Apa yang Akan Terjadi dengan Diplomasi Luar Negeri Indonesia di Era Presiden Prabowo Subianto?
Sebagai putra dari Sumitro Djojohadikusumo, banyak yang menduga bahwa banyak strategi diplomatik Prof. Sumitro akan diwarisi dan dilaksanakan oleh putranya, Presiden terpilih Prabowo Subianto.
Pendekatan ini melibatkan pemanfaatan kekuatan narasi dan kekerabatan untuk membangun soft power Indonesia.
Dikenal sebagai seorang ekonom Indonesia terkemuka, tidak banyak yang tahu bahwa Prof. Sumitro juga merupakan seorang diplomat yang luar biasa.
Salah satu contoh penting dari upaya diplomatik Prof. Sumitro ditangkap dalam sebuah artikel New York Times.
Permohonan Sumitro kepada Pemerintah AS pada usia 31 tahun, yang diterbitkan dalam New York Times pada 21 Desember 1948, berhasil menghentikan aliran dana bantuan Amerika ke Belanda, yang digunakan untuk operasi militer Belanda setelah Proklamasi Kemerdekaan Indonesia pada 17 Agustus 1945.
Prof. Sumitro menulis:
“Pengecapan militer Belanda saat ini sungguh-sungguh mewujudkan kekhawatiran yang telah lama ada dalam pikiran semua orang yang baik hati. Dalam sejarah modern bangsa-bangsa, hanya serbuan Signor Mussolini pada tahun 1940 dan serbuan Jepang tiba-tiba di Pearl Harbor pada tahun 1941 yang dapat dibandingkan dengan tindakan biadab Belanda ini tanpa peringatan.”
“Tidak ada alternatif lain bagi Republik Indonesia selain menjalani hidupnya sendiri dan berjuang semampunya sebagai sebuah negara merdeka dan berdaulat yang terpisah.”
“Kami dengan hormat namun segera meminta Pemerintah Amerika Serikat untuk menghentikan memberikan dolar Amerika kepada Belanda dalam Program Pemulihan Eropa atau lainnya.”
Pada saat itu, Sumitro Djojohadikusumo, ayah Prabowo Subianto, menjabat sebagai Kepala Delegasi Indonesia ke PBB.
Setelah Perang Dunia II, Belanda dalam keadaan bangkrut dan bergantung pada bantuan rekonstruksi Amerika di bawah Rencana Marshall, yang disalahgunakan untuk mendanai operasi militer di Indonesia.

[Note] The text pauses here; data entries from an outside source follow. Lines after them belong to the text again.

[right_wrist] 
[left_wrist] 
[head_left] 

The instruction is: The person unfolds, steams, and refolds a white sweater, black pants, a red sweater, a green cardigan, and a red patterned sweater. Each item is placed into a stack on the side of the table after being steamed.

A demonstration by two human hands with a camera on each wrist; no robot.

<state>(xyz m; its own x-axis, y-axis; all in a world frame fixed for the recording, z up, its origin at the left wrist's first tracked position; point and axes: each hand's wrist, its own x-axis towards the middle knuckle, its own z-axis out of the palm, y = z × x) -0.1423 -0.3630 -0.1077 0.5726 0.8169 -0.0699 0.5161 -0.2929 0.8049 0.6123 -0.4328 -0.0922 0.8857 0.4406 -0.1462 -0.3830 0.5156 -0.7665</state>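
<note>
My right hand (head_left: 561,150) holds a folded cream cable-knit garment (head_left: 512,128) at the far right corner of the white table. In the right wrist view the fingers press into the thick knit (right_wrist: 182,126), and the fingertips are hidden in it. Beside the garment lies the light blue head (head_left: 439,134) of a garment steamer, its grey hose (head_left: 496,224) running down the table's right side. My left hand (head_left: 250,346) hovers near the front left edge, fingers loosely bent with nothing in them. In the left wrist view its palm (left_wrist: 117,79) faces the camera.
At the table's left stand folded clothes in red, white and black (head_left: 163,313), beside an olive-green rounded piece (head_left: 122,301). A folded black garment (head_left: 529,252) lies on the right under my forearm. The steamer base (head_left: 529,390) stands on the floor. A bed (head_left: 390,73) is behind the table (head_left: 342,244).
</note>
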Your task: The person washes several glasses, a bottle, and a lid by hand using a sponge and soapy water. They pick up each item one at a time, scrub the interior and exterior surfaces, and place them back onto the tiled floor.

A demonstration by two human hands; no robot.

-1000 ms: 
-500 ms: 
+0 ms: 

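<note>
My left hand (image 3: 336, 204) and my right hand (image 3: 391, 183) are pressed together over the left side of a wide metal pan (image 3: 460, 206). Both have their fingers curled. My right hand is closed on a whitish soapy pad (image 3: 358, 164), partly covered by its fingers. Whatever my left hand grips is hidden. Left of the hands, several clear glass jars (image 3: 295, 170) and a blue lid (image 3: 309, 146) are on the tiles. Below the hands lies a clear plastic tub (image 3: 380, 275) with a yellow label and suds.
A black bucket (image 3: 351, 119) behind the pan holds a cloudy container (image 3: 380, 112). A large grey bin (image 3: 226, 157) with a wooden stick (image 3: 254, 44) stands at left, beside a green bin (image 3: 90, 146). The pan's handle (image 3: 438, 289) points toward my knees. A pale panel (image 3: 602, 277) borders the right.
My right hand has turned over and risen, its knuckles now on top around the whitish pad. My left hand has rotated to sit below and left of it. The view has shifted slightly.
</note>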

Sumitro, yang saat itu baru berusia 31 tahun, ditugaskan oleh Presiden Sukarno untuk menghentikan dana Amerika yang digunakan oleh Belanda untuk ambisinya kolonial di Indonesia.
Sumitro mengadvokasi pejabat Amerika di Washington dan PBB di New York.
Berkat upaya Sumitro, Menteri Luar Negeri AS, Robert A. Lovett akhirnya menghentikan bantuan kepada Belanda, karena klaim Sumitro terbukti: dana tersebut digunakan untuk operasi militer di Indonesia.
Berhentinya bantuan memaksa Belanda untuk bernegosiasi dengan Indonesia dalam Konferensi Meja Bundar, akhirnya mengakui kemerdekaan Indonesia.
Usia muda Sumitro dan kecerdasannya dalam narasi dan negosiasi, serta keterampilan jaringan internasionalnya, membuat Presiden Sukarno menugaskannya tugas yang begitu penting.
Kesuksesan diplomasi narasi dan kekerabatan Sumitro memainkan peran penting dalam memastikan kemerdekaan Indonesia setelah proklamasi.
Presiden Sukarno menunjuk Sumitro sebagai Duta Besar Indonesia untuk Amerika Serikat pada usia 33 tahun.